And now, here I am, trying to consider exactly what I’ve seen.
I’ve seen a lot of things.
I’ve seen a man with bloodstained holes where his eyes used to be, another gruesomely stabbed to death in a sleeping blanket, and a group of gangsters moved to tears by a lip-synched rendition of “In Dreams.” More unsettling, I’ve seen Dennis Hopper as both one half of a freedom-chasing, drug-using motorcycle duo and as a sadomasochistic sociopath who gets off wearing a gas mask. Perhaps even more unsettling still, I’ve seen a vulnerable Jack Nicholson (vulnerable? Jack Nicholson?) succumb to the peer pressure of two freewheeling hippies and anxiously take a hit of his first joint.

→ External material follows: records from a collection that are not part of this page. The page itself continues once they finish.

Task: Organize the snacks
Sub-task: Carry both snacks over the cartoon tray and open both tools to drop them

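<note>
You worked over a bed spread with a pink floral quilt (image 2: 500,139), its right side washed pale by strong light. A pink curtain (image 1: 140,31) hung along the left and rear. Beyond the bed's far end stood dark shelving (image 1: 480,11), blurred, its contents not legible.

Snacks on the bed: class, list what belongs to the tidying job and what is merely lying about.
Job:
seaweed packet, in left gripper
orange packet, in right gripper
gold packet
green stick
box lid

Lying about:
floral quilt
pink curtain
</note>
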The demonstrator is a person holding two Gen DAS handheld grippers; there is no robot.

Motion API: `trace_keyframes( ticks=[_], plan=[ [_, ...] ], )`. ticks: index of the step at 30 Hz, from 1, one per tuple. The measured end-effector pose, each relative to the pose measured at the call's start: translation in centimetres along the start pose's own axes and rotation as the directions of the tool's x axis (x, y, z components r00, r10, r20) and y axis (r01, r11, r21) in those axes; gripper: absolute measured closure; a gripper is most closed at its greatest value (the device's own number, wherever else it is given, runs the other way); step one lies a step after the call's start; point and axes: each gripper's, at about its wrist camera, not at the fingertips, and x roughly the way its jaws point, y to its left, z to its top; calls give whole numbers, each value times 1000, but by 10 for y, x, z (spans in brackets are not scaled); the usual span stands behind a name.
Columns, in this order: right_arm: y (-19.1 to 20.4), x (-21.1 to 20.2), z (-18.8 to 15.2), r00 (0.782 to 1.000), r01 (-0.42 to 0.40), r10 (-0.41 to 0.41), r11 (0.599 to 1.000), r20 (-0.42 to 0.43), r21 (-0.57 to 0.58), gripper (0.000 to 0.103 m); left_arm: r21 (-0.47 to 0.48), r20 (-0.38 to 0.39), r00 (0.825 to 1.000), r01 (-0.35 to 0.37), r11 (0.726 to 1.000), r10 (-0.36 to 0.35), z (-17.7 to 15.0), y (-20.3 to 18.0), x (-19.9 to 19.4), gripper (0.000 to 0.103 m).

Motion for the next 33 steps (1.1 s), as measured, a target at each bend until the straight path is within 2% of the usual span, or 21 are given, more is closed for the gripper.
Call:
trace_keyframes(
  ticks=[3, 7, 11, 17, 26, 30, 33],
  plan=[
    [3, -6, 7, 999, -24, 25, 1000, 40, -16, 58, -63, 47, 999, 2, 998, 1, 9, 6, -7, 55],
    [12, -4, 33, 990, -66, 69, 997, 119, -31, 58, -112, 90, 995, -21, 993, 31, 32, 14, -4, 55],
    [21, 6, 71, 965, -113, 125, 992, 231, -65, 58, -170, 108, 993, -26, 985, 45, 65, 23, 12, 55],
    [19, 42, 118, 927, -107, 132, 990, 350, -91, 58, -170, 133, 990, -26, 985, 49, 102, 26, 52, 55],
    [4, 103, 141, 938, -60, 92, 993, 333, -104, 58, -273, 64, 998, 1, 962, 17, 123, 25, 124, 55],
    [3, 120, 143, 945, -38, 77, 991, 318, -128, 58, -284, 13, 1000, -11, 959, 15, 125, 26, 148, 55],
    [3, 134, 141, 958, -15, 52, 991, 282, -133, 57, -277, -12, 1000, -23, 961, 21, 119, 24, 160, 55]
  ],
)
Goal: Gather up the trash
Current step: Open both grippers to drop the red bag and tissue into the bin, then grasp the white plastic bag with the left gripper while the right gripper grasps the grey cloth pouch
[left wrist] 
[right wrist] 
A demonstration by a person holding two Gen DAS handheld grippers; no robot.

Needless to say, these movies have left me with a lot on my mind, while 20 years of life and education have left me with an infuriatingly insufficient ability to articulate it all. I’ve nearly finished the course requirements that fulfill my Screen Studies major thus far, and as a result I can critically examine the meaning of certain camera angles, costume decisions, light temperature, and transitions, among other details. I could point out the total absence of non-diegetic music in the soundtrack of The Birds, how horribly the silences enhance the anticipation of impending crowing sounds, how starkly it contrasts with the feel-good road trip playlist of Easy Rider and the recurring nominal theme of Blue Velvet. I could analyze Hopper’s jarring quick cuts back and forth from present to future, scene to scene, and explain how such an unconventional technique underlines how strange the easygoing motorcycle life seemed to the square society surrounding Billy and the aptly and unsubtly named Captain America. And I could talk about how Blue Velvet – well, I wouldn’t even know where to start.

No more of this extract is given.